- What to work on:
Nothing but the lines from the one with "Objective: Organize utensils" down to the one with "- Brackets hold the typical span" should be returned, exactly and with both ends included, from the material below.
=== Begin Enclosure ===
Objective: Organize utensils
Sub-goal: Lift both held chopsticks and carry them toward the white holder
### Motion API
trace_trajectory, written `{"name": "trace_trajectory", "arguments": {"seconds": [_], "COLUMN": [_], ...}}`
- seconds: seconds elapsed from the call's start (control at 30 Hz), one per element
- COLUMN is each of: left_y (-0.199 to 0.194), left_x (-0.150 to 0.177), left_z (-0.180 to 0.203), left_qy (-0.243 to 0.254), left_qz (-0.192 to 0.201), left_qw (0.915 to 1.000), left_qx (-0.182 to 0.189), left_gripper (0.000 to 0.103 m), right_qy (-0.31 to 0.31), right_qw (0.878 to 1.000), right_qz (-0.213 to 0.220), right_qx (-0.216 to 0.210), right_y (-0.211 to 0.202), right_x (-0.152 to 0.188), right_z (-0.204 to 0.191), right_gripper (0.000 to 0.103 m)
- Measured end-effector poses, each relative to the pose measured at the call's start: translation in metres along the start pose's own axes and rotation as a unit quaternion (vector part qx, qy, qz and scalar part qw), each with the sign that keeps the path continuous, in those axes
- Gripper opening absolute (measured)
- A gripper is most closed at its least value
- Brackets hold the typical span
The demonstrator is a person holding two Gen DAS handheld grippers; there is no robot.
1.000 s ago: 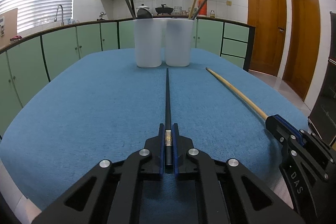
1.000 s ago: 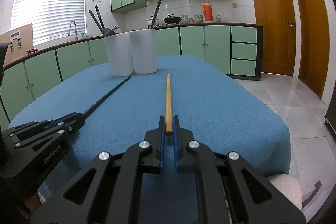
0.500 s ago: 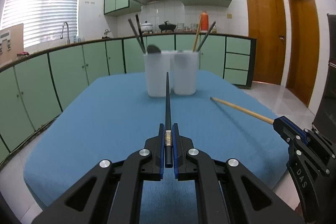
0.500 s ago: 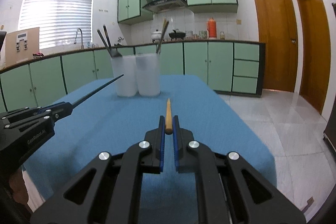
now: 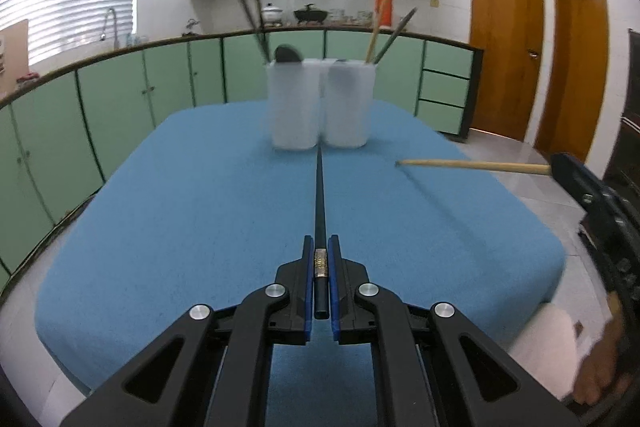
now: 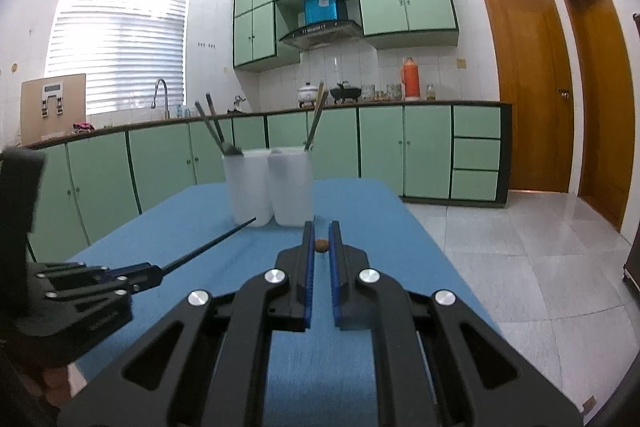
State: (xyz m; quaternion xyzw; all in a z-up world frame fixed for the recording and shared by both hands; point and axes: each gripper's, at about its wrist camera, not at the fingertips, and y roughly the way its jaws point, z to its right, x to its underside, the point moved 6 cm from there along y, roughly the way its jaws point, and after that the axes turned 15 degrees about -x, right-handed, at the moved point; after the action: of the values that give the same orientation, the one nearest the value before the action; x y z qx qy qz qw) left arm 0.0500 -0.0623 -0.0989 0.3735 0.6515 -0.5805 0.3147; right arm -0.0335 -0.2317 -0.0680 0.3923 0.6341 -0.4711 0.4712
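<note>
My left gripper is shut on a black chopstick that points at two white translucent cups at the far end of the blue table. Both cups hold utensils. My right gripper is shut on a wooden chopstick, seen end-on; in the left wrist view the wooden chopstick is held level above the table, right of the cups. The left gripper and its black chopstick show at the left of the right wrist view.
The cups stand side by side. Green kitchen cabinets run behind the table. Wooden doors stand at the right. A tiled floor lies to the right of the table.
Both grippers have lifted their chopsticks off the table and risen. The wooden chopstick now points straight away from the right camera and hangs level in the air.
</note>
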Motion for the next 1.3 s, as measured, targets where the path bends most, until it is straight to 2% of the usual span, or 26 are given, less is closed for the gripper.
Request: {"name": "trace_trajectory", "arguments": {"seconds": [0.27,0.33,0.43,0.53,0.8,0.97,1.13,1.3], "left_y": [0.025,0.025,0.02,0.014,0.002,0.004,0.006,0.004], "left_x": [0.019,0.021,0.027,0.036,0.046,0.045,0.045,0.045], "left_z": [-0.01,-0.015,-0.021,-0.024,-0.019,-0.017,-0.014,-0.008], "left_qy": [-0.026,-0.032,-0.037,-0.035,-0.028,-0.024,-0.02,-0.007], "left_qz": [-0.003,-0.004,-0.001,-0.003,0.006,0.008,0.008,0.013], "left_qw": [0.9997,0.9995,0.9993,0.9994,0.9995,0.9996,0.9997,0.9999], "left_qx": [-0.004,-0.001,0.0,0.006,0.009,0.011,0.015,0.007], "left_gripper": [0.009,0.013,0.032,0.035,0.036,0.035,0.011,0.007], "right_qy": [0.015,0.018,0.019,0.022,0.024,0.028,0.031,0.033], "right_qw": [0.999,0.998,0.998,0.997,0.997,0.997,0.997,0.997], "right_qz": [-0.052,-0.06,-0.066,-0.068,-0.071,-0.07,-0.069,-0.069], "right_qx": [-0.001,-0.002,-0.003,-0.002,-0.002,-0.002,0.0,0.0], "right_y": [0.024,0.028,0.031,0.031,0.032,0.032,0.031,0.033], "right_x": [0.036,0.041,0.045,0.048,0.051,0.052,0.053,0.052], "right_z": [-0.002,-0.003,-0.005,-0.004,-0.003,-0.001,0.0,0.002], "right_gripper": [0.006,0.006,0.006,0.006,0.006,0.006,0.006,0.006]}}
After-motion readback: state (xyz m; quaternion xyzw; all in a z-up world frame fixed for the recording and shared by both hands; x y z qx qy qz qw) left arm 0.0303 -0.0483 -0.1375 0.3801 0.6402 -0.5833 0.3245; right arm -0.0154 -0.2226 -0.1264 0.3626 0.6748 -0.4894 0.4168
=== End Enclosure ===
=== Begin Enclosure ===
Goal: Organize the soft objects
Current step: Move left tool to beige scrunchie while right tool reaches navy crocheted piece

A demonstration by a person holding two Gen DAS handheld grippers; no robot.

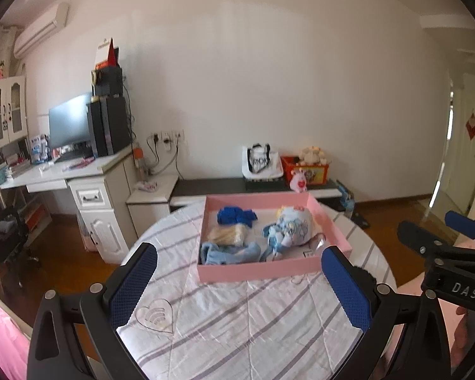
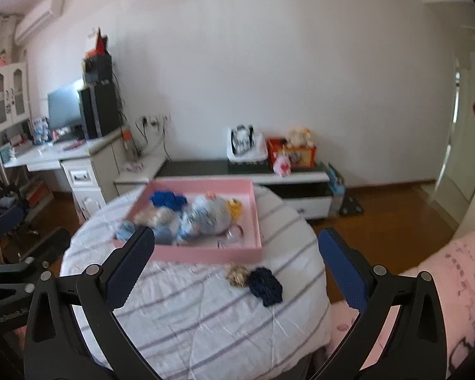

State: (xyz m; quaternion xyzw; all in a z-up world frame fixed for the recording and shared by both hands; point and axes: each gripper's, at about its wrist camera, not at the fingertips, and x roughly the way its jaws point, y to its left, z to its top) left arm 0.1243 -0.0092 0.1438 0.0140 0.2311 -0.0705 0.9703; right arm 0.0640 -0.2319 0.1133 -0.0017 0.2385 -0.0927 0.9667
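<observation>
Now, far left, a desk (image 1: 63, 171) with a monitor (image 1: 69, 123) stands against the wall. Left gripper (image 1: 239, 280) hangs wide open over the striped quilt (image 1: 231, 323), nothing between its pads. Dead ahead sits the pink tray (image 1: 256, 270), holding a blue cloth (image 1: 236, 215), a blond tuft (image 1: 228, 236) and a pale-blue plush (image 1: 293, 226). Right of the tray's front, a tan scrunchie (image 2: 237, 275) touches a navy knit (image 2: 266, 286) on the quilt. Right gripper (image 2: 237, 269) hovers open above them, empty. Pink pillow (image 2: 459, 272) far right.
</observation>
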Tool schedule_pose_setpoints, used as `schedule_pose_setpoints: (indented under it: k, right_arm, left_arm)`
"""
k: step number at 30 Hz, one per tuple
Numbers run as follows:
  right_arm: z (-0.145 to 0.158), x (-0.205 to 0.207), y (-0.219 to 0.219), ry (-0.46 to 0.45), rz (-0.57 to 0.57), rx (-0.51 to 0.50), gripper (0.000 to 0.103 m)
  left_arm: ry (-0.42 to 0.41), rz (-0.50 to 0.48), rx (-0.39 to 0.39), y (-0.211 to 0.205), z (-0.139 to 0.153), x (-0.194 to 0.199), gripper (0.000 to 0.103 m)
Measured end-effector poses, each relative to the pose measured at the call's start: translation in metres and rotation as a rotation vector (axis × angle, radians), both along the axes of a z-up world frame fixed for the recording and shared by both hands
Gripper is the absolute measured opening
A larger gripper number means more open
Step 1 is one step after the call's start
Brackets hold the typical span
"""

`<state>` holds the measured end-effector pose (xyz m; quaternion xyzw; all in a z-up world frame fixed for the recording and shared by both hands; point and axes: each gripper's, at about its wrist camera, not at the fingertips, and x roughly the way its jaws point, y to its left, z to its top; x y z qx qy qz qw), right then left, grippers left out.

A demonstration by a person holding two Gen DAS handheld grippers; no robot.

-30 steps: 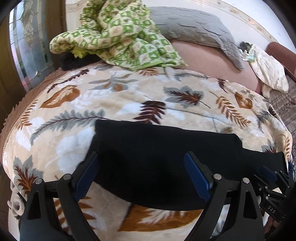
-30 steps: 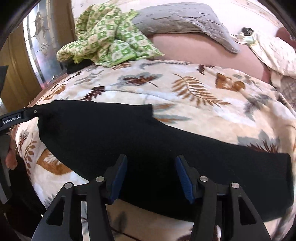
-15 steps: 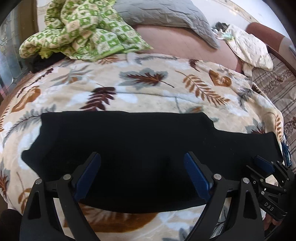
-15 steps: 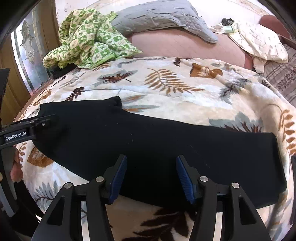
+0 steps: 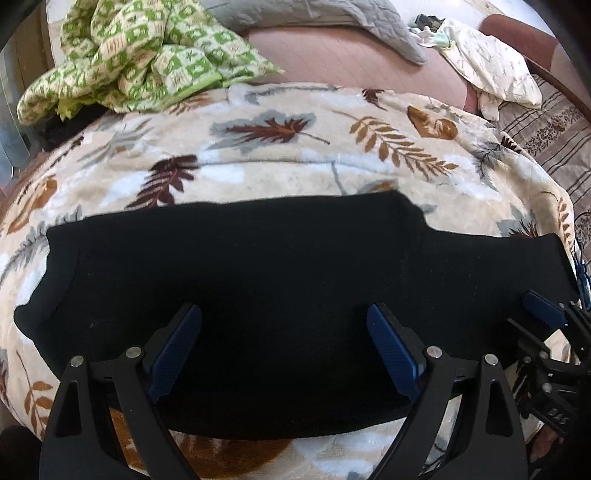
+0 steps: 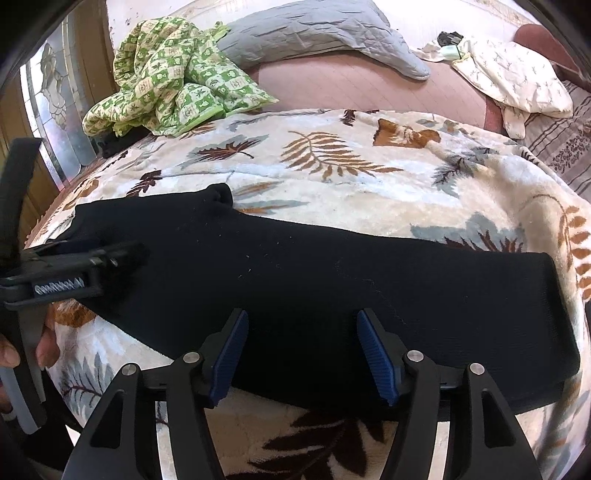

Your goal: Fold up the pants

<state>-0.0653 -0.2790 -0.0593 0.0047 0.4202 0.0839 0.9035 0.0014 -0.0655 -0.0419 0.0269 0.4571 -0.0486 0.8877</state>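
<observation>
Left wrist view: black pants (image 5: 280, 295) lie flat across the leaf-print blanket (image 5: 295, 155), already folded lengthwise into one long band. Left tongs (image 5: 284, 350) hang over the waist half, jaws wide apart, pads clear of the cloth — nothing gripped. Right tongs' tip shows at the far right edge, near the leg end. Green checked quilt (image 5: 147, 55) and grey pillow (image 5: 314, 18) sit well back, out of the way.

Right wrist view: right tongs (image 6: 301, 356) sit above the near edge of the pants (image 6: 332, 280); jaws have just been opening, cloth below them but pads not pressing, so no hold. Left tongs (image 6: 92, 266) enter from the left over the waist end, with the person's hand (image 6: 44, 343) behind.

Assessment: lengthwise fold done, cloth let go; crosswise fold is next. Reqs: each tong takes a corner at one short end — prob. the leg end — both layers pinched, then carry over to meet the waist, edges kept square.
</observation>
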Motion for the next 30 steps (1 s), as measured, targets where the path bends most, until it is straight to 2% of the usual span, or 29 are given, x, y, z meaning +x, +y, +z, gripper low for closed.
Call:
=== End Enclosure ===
- Problem solution:
Objective: Organize utensils
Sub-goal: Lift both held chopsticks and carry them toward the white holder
### Motion API
trace_trajectory, written `{"name": "trace_trajectory", "arguments": {"seconds": [_], "COLUMN": [_], ...}}`
- seconds: seconds elapsed from the call's start (control at 30 Hz), one per element
- COLUMN is each of: left_y (-0.199 to 0.194), left_x (-0.150 to 0.177), left_z (-0.180 to 0.203), left_qy (-0.243 to 0.254), left_qz (-0.192 to 0.201), left_qw (0.915 to 1.000), left_qx (-0.182 to 0.189), left_gripper (0.000 to 0.103 m), right_qy (-0.31 to 0.31), right_qw (0.878 to 1.000), right_qz (-0.213 to 0.220), right_qx (-0.216 to 0.210), right_y (-0.211 to 0.202), right_x (-0.152 to 0.188), right_z (-0.204 to 0.191), right_gripper (0.000 to 0.103 m)
- Measured end-effector poses, each relative to the pose measured at the call's start: translation in metres along the start pose's own axes and rotation as a unit quaternion (vector part qx, qy, qz and scalar part qw), each with the sign that keeps the path continuous, in those axes
- Gripper opening absolute (measured)
- A gripper is most closed at its least value
- Brackets hold the typical span

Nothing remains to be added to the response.